3D Vision — Point Clouds & NeRFs

> 3D vision comes in two flavours. Point clouds are the sensor's raw output. NeRFs are the learned volumetric field. Both answer "what is where in space."

Type: Learn + Build

Languages: Python

Prerequisites: Phase 4 Lesson 03 (CNNs), Phase 1 Lesson 12 (Tensor Operations)

Time: ~45 minutes

Learning Objectives

The Problem

A camera produces a 2D image. A LIDAR produces a set of 3D points with no ordering. A structure-from-motion pipeline produces a sparse cloud of 3D keypoints. A NeRF reconstructs an entire 3D scene from a handful of posed images. All of these are "vision" but none of them look like the dense tensor a CNN wants.

3D vision matters because almost every high-value robot task runs in 3D: grasping, obstacle avoidance, navigation, AR occlusion, 3D content capture. A vision engineer who only understands 2D images is locked out of the fastest-growing slice of the field (AR/VR content, robotics, autonomous driving stacks, NeRF-based 3D reconstruction for real-estate or construction).

The two representations dominate for different reasons. Point clouds are what sensors give you for free. NeRFs and their successors (3D Gaussian splatting, neural SDFs) are what you get when you ask a neural network to learn a scene.

The Concept

Point clouds

A point cloud is an unordered set of N points in R^3, optionally each with features (colour, intensity, normal).

cloud = [
  (x1, y1, z1, r1, g1, b1),
  (x2, y2, z2, r2, g2, b2),
  ...
  (xN, yN, zN, rN, gN, bN),
]

No grid, no connectivity. Two properties make this hard for neural networks:

PointNet (Qi et al., 2017) solved both with one idea: apply a shared MLP to every point, then aggregate with a symmetric function (max pool). The result is a fixed-size vector that does not depend on order.

f(P) = max_{p in P} MLP(p)

This is the entire core of PointNet. Deeper variants (PointNet++, Point Transformer) add hierarchical sampling and local aggregation but the symmetric-function trick is unchanged.

The PointNet architecture

flowchart LR PTS["N points
(x, y, z)"] --> MLP1["shared MLP
(64, 64)"] MLP1 --> MLP2["shared MLP
(64, 128, 1024)"] MLP2 --> MAX["max pool
(symmetric)"] MAX --> FEAT["global feature
(1024,)"] FEAT --> FC["MLP classifier"] FC --> CLS["class logits"] style MLP1 fill:#dbeafe,stroke:#2563eb style MAX fill:#fef3c7,stroke:#d97706 style CLS fill:#dcfce7,stroke:#16a34a

"Shared MLP" means the same MLP runs on every point independently. Implemented as a 1x1 conv over the point dimension for efficiency.

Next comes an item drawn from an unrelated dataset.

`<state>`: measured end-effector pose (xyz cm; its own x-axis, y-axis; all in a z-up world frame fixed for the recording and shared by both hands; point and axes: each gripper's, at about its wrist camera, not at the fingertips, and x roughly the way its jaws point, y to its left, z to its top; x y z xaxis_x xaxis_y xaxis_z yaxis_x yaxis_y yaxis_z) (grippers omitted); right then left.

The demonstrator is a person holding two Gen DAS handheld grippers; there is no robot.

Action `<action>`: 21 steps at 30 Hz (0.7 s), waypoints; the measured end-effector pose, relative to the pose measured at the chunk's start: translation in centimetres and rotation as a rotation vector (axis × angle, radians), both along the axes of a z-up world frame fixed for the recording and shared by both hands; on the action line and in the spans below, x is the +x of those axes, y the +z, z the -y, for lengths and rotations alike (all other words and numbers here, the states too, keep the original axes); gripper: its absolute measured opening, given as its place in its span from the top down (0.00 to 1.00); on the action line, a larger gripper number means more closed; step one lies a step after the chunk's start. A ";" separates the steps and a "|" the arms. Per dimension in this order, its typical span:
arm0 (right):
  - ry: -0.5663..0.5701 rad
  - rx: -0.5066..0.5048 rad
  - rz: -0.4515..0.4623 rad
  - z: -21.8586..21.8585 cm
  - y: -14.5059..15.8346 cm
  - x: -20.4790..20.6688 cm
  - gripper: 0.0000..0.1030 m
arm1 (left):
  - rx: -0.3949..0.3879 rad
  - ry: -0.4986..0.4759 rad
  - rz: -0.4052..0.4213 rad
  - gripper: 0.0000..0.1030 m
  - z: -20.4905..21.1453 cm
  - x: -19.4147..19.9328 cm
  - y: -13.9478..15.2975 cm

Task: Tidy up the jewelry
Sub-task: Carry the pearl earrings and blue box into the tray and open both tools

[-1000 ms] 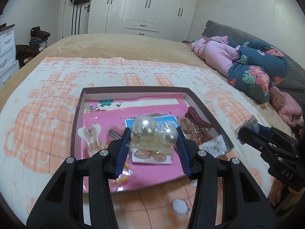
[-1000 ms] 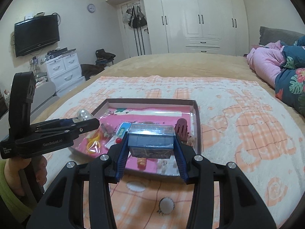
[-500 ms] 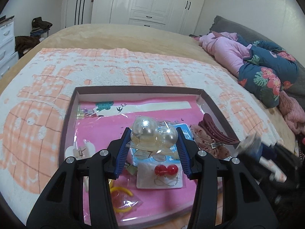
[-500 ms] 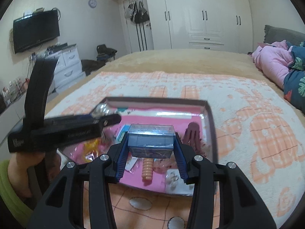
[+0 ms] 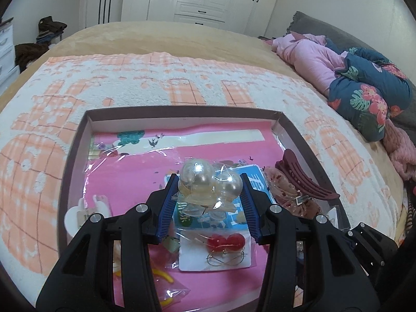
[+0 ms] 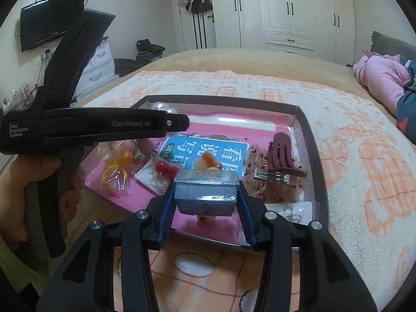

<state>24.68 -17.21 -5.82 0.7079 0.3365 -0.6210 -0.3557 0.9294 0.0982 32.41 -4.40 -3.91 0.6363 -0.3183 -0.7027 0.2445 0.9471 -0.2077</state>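
Hidden: your left gripper [image 5: 209, 182] covers the near part of the tray [image 5: 75, 140], so you cannot see all that lies under it. Your right gripper [image 6: 206, 191] hides a small orange thing behind the box; you cannot tell what it is.
Cut off: the yellow rings [image 5: 163, 275] in their clear bag show only in part in the left wrist view.
Hard to see: the small wire earrings [image 6: 290, 212] at the tray's near right corner are too tiny to make out well.
Tray: it sits on the peach and white blanket [image 5: 156, 78] on the bed. It has a pink floor.
In the tray: a blue card with white writing [image 6: 205, 153], red ball earrings on a white card [image 5: 225, 241], a white clip [image 5: 85, 208], a dark red hair claw [image 6: 282, 156] on top of a spotted bag [image 6: 273, 184], and the yellow rings.
Left jaws: they pinch a clear bag of big pearl balls [image 5: 208, 179], held up above the middle of the tray.
Right jaws: they pinch a small clear blue box [image 6: 206, 192], held over the near edge of the tray.
Which way: the box's long side runs left to right, from one jaw to the other. The hair claw's teeth point toward you in the right wrist view.
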 end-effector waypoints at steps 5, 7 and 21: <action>0.010 0.014 -0.019 0.2 -0.2 0.1 0.58 | 0.001 -0.011 -0.018 0.63 0.3 0.3 -0.5; 0.007 0.024 -0.025 0.6 -0.2 0.1 0.58 | 0.004 -0.015 -0.024 0.63 0.5 0.2 -0.7; -0.022 0.034 -0.030 1.8 0.0 -0.6 0.50 | 0.007 -0.034 -0.040 0.63 1.1 -0.1 -1.2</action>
<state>24.06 -18.97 -5.87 0.6968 0.3423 -0.6304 -0.3316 0.9330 0.1400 32.26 -5.49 -5.07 0.5962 -0.3345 -0.7298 0.2684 0.9398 -0.2115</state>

Neural Radiance Fields (NeRFs)

NeRFs (Mildenhall et al., 2020) took the question "can we reconstruct a 3D scene from N photos?" and answered with a neural network that is the scene. The network maps (x, y, z, viewing_direction) to (density, colour). Rendering a new view is a ray-casting loop over this network.

NeRF MLP:  (x, y, z, theta, phi) -> (sigma, r, g, b)

To render a pixel (u, v) of a new view:
  1. Cast a ray from the camera through pixel (u, v)
  2. Sample points along the ray at distances t_1, t_2, ..., t_N
  3. Query the MLP at each point
  4. Composite the colours weighted by (1 - exp(-sigma * dt))
  5. The sum is the rendered pixel colour

A loss compares the rendered pixel to the ground-truth pixel in the training photos. Backprop through the rendering step updates the MLP. No 3D ground truth, no explicit geometry — the scene is stored in the MLP weights.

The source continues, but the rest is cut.